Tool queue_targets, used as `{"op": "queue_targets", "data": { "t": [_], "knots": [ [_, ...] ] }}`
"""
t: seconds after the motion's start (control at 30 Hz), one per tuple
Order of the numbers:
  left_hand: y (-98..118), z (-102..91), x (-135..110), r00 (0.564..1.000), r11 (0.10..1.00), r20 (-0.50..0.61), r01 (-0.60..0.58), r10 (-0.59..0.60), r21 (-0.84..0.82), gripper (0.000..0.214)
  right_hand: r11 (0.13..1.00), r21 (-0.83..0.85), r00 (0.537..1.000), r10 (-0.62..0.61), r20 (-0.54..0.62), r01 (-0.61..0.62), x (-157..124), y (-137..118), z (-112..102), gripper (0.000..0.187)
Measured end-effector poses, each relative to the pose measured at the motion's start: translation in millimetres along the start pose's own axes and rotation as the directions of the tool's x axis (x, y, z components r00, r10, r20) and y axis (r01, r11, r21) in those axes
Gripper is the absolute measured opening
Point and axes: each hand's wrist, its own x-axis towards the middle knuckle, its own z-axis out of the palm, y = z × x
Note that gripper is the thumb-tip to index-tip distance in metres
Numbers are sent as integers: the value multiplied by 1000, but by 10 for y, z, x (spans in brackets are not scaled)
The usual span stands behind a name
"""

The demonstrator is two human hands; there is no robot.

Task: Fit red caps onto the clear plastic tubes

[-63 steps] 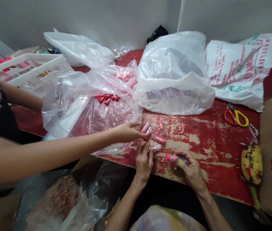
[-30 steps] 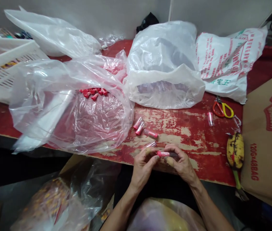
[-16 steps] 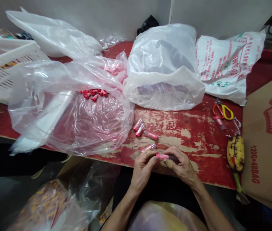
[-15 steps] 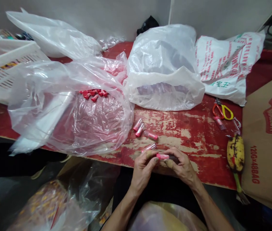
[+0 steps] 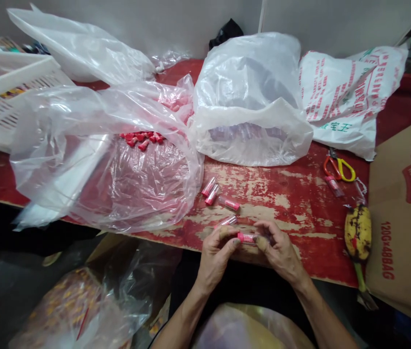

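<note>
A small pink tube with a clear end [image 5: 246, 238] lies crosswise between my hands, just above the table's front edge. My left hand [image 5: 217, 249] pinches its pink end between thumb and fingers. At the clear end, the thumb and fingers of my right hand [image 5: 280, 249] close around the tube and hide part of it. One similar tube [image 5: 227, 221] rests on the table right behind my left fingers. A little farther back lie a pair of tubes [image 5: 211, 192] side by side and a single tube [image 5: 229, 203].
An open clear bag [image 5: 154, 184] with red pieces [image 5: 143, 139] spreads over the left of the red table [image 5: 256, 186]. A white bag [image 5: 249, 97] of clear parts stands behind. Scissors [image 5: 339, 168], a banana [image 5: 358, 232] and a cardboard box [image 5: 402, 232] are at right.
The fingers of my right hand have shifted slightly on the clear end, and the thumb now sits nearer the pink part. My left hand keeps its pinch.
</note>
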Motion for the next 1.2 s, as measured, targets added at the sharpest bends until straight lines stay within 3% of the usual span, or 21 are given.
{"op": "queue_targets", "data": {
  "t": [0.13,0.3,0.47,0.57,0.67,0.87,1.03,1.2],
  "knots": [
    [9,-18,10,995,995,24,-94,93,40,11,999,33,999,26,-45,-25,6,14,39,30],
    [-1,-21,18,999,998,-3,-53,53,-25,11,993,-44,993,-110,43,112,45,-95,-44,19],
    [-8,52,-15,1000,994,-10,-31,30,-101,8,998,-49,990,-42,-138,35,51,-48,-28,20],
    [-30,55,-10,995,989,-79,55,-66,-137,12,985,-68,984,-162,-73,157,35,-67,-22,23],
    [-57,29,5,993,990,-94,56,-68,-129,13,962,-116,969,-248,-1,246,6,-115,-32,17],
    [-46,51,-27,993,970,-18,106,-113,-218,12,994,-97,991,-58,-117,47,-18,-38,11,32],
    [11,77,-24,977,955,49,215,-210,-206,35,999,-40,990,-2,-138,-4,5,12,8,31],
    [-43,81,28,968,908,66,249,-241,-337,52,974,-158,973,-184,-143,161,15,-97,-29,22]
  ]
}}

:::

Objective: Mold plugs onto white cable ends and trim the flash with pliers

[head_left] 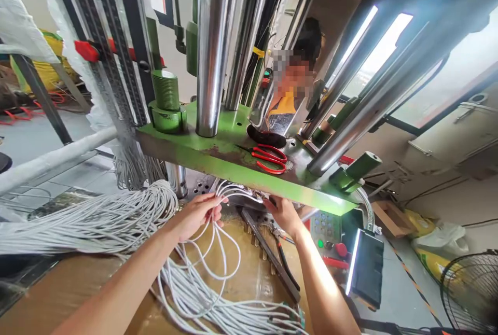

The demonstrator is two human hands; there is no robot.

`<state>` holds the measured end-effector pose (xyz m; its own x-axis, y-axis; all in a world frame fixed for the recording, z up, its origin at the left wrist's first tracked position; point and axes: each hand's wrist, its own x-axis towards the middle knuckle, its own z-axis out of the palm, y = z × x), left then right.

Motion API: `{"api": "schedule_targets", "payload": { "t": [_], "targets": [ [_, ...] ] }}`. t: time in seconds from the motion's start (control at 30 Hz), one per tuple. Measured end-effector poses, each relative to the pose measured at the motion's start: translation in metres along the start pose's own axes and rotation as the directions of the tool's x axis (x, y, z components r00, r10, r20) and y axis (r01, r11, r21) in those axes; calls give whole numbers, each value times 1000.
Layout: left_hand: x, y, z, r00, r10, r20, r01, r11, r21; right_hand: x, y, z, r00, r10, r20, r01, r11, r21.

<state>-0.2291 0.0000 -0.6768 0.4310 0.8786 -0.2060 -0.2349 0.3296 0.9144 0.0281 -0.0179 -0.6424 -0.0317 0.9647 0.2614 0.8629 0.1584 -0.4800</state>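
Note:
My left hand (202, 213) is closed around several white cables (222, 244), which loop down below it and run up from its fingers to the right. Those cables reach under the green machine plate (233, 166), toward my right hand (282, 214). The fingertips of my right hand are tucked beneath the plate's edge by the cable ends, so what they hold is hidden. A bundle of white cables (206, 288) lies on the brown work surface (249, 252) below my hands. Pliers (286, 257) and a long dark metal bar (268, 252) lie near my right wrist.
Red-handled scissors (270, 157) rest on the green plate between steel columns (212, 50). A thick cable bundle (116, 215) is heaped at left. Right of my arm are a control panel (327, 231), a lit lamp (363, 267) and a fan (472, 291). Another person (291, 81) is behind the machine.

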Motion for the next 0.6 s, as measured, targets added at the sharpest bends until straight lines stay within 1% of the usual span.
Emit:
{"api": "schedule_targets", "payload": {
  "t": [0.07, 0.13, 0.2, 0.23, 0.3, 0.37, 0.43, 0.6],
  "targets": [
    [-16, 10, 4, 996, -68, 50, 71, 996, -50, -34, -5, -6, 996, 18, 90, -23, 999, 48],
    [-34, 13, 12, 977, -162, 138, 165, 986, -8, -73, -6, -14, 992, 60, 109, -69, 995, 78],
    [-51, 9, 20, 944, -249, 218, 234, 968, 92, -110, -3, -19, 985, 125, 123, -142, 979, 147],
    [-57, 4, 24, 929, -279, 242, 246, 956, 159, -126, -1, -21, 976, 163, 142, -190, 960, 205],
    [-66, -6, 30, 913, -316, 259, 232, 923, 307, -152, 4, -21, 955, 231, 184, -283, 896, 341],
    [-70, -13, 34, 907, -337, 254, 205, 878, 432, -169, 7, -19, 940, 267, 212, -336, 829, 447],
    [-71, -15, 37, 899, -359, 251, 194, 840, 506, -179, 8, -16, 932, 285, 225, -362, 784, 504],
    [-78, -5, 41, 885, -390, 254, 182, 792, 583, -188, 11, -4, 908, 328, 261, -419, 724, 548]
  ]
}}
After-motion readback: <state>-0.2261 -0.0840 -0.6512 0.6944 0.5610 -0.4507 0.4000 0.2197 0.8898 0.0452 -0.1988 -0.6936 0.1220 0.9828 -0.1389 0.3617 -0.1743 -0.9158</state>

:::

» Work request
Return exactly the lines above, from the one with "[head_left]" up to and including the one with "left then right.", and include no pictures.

» Answer area
[head_left] 

The demonstrator is two human hands; there is no robot.

`<state>` holds the measured end-effector pose (xyz m; its own x-axis, y-axis; all in a world frame fixed for the recording, z up, its origin at the left wrist's first tracked position; point and axes: each hand's wrist, its own x-axis towards the middle knuckle, its own z-axis out of the palm, y = z × x), left then right.

The exercise is now complete.